Этот пролив мог быть лишь устьем реки. Заросли кораллов здесь заканчивались, потому что полипов убивала смесь пресной и соленой воды и доступ к берегам был свободен.
Горьковато-соленая вода, смертельная для кораллов, напротив, отлично подходила для мангровых деревьев – «деревьев лихорадки», как их в сердцах называют аборигены тех стран, где произрастает сей зловонный продукт болот.
Стоило пироге войти в устье реки, как ее тут же окружили суда самой разной величины: начиная от больших «военных лодок» и заканчивая «байдарками», с трудом вмещающими одного-единственного гребца. При виде белых людей туземцы разразились громкими криками радости, среди которых можно было различить слова: «Табе, туан!», что означало «Добрый день, месье».
Посреди реки, словно экзотические букеты, изобилующие зеленью, были разбросаны многочисленные островки самых прихотливых очертаний. Наконец река плавно перешла в широкий водоем, покрытый болотными растениями, в самом сердце которого возвышался десяток домов совершенно удивительного вида.
Приблизительно в пятидесяти метрах от берега высился частокол семи– или восьмиметровых свайных оснований, между которыми сновала на лодках веселая и шумная толпа. Эти сваи поддерживали гигантские строения, разумеется, полностью сконструированные из дерева двух совершенно различных типов. Большая часть домов имела в основании массивный четырехугольник, перекрытый гигантской кровлей из банановых листьев или из листьев кокосовой пальмы, напоминающей по форме перевернутую пирогу. Лишь два дома, меньшие по размеру и стоящие в некоем отдалении от других зданий, походили на большие гнезда, поддерживаемые четырьмя длинными жердями.
Фрике тут же поинтересовался у Узинака, откуда такая разница, на что папуас, подмигнув, ответил, что последние строения служат жилищами молодым людям, достигшим брачного возраста.

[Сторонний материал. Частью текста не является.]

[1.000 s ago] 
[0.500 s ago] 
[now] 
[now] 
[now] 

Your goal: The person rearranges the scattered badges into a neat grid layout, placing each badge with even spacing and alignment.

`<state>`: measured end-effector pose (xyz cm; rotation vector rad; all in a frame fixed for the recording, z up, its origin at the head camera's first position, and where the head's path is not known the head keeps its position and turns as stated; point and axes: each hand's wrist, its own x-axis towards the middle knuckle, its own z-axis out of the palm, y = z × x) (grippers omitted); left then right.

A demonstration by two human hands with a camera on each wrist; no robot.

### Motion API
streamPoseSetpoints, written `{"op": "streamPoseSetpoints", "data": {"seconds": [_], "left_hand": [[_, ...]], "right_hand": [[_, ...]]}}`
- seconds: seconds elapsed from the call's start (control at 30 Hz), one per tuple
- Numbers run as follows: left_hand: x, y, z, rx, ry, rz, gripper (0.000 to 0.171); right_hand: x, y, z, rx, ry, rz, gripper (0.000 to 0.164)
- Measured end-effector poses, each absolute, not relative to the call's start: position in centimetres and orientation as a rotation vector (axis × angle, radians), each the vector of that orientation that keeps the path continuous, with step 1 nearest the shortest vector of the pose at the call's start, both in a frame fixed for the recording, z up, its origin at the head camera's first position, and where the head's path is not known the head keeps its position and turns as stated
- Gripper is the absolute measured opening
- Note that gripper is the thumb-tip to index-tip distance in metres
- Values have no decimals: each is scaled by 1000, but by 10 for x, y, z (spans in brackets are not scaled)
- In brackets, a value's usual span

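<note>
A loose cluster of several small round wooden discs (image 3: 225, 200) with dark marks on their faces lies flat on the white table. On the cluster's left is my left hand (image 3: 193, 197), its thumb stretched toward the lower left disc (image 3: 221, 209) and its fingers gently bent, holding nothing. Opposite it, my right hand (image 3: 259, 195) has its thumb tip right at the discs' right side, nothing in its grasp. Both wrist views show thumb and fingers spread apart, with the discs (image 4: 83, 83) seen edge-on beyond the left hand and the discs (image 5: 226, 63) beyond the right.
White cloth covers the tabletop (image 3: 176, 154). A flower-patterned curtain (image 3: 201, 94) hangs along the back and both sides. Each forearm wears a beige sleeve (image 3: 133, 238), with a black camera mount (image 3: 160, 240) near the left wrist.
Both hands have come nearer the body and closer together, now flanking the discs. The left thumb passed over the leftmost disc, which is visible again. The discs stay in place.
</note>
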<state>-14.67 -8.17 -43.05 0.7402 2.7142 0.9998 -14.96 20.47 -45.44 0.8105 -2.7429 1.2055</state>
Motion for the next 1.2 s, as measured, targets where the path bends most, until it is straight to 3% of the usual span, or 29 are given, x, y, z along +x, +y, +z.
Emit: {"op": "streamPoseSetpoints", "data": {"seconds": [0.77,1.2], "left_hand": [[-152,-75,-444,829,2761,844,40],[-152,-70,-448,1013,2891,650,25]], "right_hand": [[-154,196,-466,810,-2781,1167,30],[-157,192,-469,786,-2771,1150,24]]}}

Почти что половина домов соединялась с берегом наклонным рядом древесных стволов, расположенных стык в стык и поддерживающихся своеобразными опорами наподобие козел. Эти бревна можно было сбросить в воду, приложив минимальное усилие, и тогда между постройками и сушей возникал непреодолимый естественный барьер. Некоторые жилища стояли абсолютно изолированно, гордо возвышаясь на сваях, к которым крепились небольшие лодочки. Фрике не мог скрыть живейшего интереса – ведь никогда в жизни он не видел ничего подобного и до сих пор не верил собственным глазам. Настоящая озерная деревня на сваях, какую можно встретить в сердце Африки и которую подробно описал француз Ахилл Раффрей, отважный и добросовестный исследователь Новой Гвинеи! Такая деревня чрезвычайно похожа на озерные поселения доисторических времен, которые подробно описывают наши достопочтенные ученые и которые как будто бы скопированы с реальных деревень на островах Папуа.
Когда пирога остановилась, Узинак приготовился к тому, чтобы подняться в свое «воздушное жилище». Однако друзья не увидели ничего, даже отдаленно напоминающего лестницу. «Лифт», как шутливо назвал его Фрике, представлял собой лишь глубокие зарубки на одной из свай. Но подобный примитивный способ подъема нисколько не смутил обоих французов. Они, как и Виктор, играючи, словно белки, вскарабкались наверх вслед за вождем, к великой радости удивленных и восхищенных папуасов, оценивших этот гимнастический подвиг гостей.
Трое потерпевших кораблекрушение оказались в доме папуаса.
– Похоже, – сказал Пьер, который «вошел» первым, – нам придется жить на марсе. Очень похоже, даже есть лаз для подъема.
– Ох-хо-хонюшки! – воскликнул Фрике. – У тебя на марсе живут сумасшедшие. И какого черта они только не падают в воду сквозь дыры между балками, которые находятся на расстоянии метра друг от друга? И это называется пол! Боже мой! Однако это так забавно.